The marking of teenagers who have sex with other teenagers as sexual criminals for the rest of their lives…and are all ashamed about it to the point where it ruins their lives? Um, way to make hay out of some obscure Southern communities’ idiocy, but no one else agrees with any of that stuff, which is why it’s news — and as we are continually told that Europeans are better/smarter than everyone else, it is unlikely that they would swallow a law like that for as long as they have in the book. (Anyway, it’s a minor point that doesn’t even figure into the plot and is tossed off with the left hand, so we KNOW that it’s just the author talking to us directly.) So yeah, if you’re going to construct your future world, do it up right and proper instead of just relying on “OH DUDE WHAT IF THAT WERE REAL”-isme.

But Strike #3 is the worst of all. The more this future world is laid out with its cool stuff, the more I realize that Charles Stross — and Cory Doctorow and a lot of these other writers — think they’ve written science fiction if they throw in a couple cool ideas that could actually happen. There is no character development here anywhere; the actual huge controntation never actually comes, the crime is “solved” more or less accidentally, there are massive expository passages AT THE END OF THE BOOK when all we really want to do is connect with the characters…oh, it’s just not a very well-done novel at all.

And it didn’t have to be that way. The main characters are all pretty well-drawn, all three of them, considering. Everything keeps humming right along, and I love Sue’s Scots touches into her speech, like she’s just kind of re-learning everything nationalistic, and I could even get into some of the dialogue. But Stross is not interested in working on any of these things. Instead, he’s just going to go back to doing the same thing over and over, camouflaging his lack of interest in human beings themselves. Mostly, this is just a book about “modern things are about to get really cool.” But that’s not enough for a novel.
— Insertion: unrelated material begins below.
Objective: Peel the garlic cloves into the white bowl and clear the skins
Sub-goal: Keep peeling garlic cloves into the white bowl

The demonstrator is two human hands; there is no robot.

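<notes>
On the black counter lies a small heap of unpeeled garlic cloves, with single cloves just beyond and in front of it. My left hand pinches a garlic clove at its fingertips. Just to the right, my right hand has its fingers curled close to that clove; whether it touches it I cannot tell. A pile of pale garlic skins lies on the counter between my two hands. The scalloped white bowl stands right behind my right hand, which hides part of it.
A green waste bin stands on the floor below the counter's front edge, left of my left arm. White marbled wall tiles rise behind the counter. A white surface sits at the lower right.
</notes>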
More and more, I think my lame-ass SF ideas might actually turn into a novel after all — if the bar is this low that Halting State is nominated for a Hugo Award (instead of people just going, “Hey, pretty good try guy, next time try to have the characters do something HUMAN like freak out when they hear their niece has been kidnapped by the bad guys instead of just kind of coolly realizing that she’s not really in danger after all and backing people down with the sheer force of his l337 hacker’s knowledge), then why am I not swimming in library sales RIGHT NOW?